EXERCISE INSTRUCTIONS:
For the copy, please give all of the data again exactly and leave the pictures out.

DATA EXTRACT:

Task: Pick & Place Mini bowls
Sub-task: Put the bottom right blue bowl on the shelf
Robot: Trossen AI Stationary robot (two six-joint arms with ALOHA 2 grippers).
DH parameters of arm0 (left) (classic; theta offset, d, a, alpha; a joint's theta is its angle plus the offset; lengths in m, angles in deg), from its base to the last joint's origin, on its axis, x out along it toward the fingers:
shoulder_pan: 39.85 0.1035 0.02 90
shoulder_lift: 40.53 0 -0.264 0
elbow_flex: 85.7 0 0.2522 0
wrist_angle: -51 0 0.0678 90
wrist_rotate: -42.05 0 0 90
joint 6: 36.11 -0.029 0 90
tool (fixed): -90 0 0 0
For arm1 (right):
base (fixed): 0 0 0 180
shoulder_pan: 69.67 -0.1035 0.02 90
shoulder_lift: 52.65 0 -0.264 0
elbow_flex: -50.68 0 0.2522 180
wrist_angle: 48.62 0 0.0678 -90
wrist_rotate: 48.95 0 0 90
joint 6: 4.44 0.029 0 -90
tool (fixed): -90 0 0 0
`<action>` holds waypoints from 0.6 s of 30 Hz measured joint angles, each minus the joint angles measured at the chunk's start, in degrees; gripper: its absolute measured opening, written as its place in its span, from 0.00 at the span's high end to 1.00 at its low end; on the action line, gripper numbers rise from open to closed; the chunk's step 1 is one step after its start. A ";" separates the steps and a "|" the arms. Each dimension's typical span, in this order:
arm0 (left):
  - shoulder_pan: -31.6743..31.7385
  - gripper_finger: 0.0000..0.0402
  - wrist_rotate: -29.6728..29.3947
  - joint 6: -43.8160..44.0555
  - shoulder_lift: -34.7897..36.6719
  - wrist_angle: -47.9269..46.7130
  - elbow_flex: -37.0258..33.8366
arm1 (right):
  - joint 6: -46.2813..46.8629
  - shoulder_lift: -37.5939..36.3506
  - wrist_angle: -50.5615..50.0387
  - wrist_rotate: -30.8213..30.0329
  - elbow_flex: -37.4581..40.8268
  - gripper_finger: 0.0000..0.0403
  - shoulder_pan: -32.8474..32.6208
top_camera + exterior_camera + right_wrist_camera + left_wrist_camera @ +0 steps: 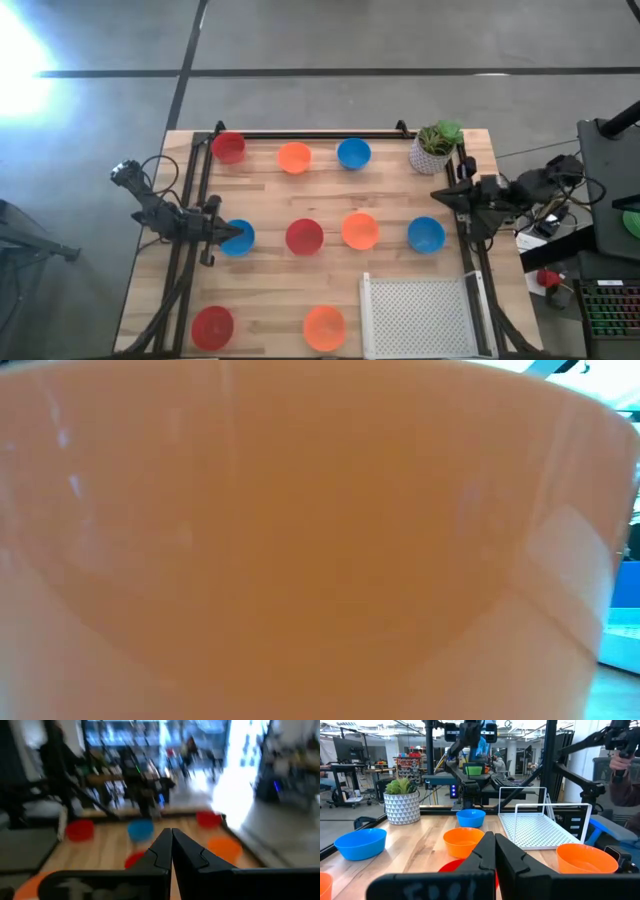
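Ten mini bowls sit upright on their bases on the wooden table: red (229, 147), orange (294, 157) and blue (353, 153) in the far row. Blue (240, 237), red (304, 236), orange (360, 230) and blue (426, 235) make the middle row. Red (212, 326) and orange (324, 327) stand near the front; that orange bowl (300, 540) fills the low view. My left gripper (230, 235) is shut at the left rim of the middle row's left blue bowl, with nothing between its fingers (495, 854). My right gripper (438, 193) is shut at the table's right side, pointing left (171, 842).
A white pot with a green plant (435, 148) stands at the far right corner. A white perforated rack (420, 315) with a raised wire rim lies at the near right. Black frame rails run along the left, right and far edges of the table (270, 290).
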 joint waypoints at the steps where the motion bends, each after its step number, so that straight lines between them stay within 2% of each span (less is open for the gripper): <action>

ANSWER:
Task: Pick & Place Mini bowls
Sub-task: Put the bottom right blue bowl on the shelf
Robot: Trossen AI Stationary robot (two six-joint arms with ALOHA 2 grippers).
DH parameters of arm0 (left) (classic; theta offset, d, a, alpha; a joint's theta is its angle plus the offset; lengths in m, angles in deg), from its base to the last joint's origin, on its axis, x out along it toward the fingers:
shoulder_pan: 39.85 0.1035 0.02 90
shoulder_lift: 40.53 0 -0.264 0
elbow_flex: 85.7 0 0.2522 0
wrist_angle: -51 0 0.0678 90
wrist_rotate: -42.05 0 0 90
joint 6: 36.11 -0.029 0 90
tool (fixed): -90 0 0 0
For arm1 (right):
base (fixed): 0 0 0 180
shoulder_pan: 69.67 -0.1035 0.02 90
shoulder_lift: 52.65 0 -0.264 0
elbow_flex: -50.68 0 0.2522 180
wrist_angle: 48.62 0 0.0678 -90
wrist_rotate: 48.95 0 0 90
joint 6: 4.44 0.029 0 -90
tool (fixed): -90 0 0 0
`<action>` holds waypoints from 0.6 s of 30 Hz measured joint angles, each minus the joint angles measured at the chunk's start, in degrees; gripper: its absolute measured opening, written as its place in its span, from 0.00 at the span's high end to 1.00 at its low end; on the action line, gripper numbers rise from open to closed; the chunk's step 1 is one step after its start. A ";" separates the steps and a "|" the arms. Each dimension's typical span, in this order:
arm0 (left):
  - shoulder_pan: -31.6743..31.7385
  - gripper_finger: 0.0000..0.0402
  - wrist_rotate: -29.6728..29.3947
  - joint 6: -43.8160..44.0555
  - shoulder_lift: -34.7897..36.6719
  - wrist_angle: -47.9269..46.7130
  - elbow_flex: -37.0258..33.8366
arm1 (right):
  - joint 6: -46.2813..46.8629
  - shoulder_lift: -37.5939..36.3506
  - wrist_angle: -50.5615..50.0387
  - wrist_rotate: -30.8213..30.0329
  - elbow_flex: -37.4581..40.8268
  - gripper_finger: 0.0000..0.0403
  - shoulder_pan: -32.8474..32.6208
top_camera + exterior_camera + right_wrist_camera + left_wrist_camera @ +0 steps: 
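Ten mini bowls sit upright on their bases on the wooden table: red (229, 147), orange (294, 157) and blue (353, 153) in the far row. Blue (240, 237), red (304, 236), orange (360, 230) and blue (426, 235) make the middle row. Red (212, 326) and orange (324, 327) stand near the front; that orange bowl (300, 540) fills the low view. My left gripper (230, 235) is shut at the left rim of the middle row's left blue bowl, with nothing between its fingers (495, 854). My right gripper (438, 193) is shut at the table's right side, pointing left (171, 842).
A white pot with a green plant (435, 148) stands at the far right corner. A white perforated rack (420, 315) with a raised wire rim lies at the near right. Black frame rails run along the left, right and far edges of the table (270, 290).
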 joint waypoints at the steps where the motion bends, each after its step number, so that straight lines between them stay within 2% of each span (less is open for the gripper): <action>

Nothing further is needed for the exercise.